Europe and the Middle East: The Non-Strategic Way Ahead

Across the Middle East, the European Union and its member states are putting stability before reforms and human rights. Their main priority is to stop migration flows, whatever the cost.

Polish and Lithuanian external borders are now heavily patrolled. Lithuania has put up barbed-wire fences that straddle its border with Belarus while Poland has physically pushed back migrants to its neighbor to the east.

The majority of migrants who spurred this reaction have flown to Minsk from Baghdad, Iraq with the prospect that they could enter a European Union country through green borders. Meanwhile, Belarus’s president, Aleksander Lukashenko, has instrumentalized the migrant issue to get back at Lithuania and Poland for their consistent criticism of his crackdown on the opposition within the country that began in August 2020, following protests against the rigged presidential election.

The EU’s reaction to the new “walls” being built along the bloc’s external borders reveal a change in perceptions, however. Leaders of both EU institutions and several member states rallied against Hungary back in 2015, when Prime Minister Viktor Orbán erected barbed-wire fences to stop the wave of refugees fleeing the war in Syria from illegally entering Hungary via the Western Balkans route. Six years later, there is an unspoken acceptance of the way in which Lithuania and Poland have erected similar fences on the EU’s eastern borders.

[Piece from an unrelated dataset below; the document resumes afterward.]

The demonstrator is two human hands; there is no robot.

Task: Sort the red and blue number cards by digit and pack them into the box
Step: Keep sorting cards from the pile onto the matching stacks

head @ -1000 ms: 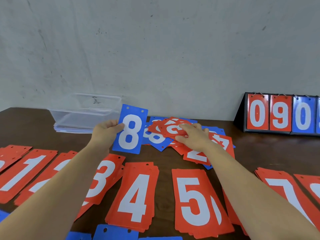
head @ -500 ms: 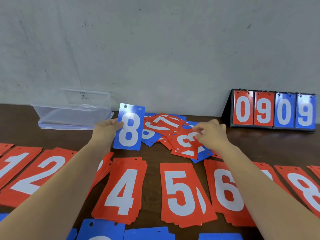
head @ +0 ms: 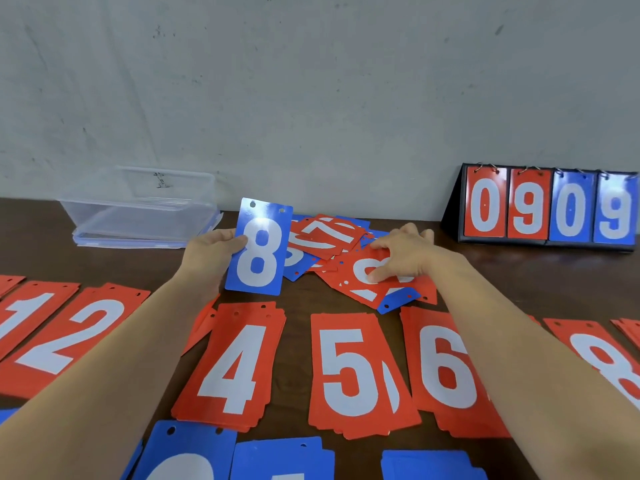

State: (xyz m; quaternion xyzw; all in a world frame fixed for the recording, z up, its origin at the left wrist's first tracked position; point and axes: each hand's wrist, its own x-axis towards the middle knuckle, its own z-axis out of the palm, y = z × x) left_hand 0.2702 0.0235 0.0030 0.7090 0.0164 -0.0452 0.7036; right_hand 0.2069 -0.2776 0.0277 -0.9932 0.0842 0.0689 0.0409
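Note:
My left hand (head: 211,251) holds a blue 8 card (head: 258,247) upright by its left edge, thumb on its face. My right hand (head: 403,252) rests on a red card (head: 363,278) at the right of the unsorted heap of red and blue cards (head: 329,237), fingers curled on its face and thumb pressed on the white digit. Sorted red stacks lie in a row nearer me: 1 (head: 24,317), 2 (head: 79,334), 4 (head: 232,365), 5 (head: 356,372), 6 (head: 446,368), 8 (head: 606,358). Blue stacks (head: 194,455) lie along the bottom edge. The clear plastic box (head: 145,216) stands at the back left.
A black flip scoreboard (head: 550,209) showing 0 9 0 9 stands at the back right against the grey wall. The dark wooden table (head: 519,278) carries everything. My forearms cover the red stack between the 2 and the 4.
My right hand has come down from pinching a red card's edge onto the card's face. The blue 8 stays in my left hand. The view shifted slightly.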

It is a reactive posture and not pragmatic reforms in development aid programs and the human rights arena that defines the EU’s foreign policy posture towards the Middle East and North Africa region. Migration is at the center of it.

Migration as a reactive response will only diminish if populations, especially the youth, are given stable prospects for the future.


Pouring money into the region will not solve the core of the migration issue. Migration as a reactive response will only diminish if populations, especially the youth, are given stable prospects for the future, and particularly when it comes to job security and the protection of their basic human and political rights. Individuals between the ages of 15 and 29 account for roughly 30 percent of the population of the Middle East and North Africa (MENA) today.[i] By 2050, according to UNICEF[ii], half of the countries in the MENA region are projected to experience further population increases amounting to a growth of at least 50 per cent. Iraq, Sudan and the Palestinian Territories are projected to see nearly a doubling of their population in the 35 years between 2015 and 2050.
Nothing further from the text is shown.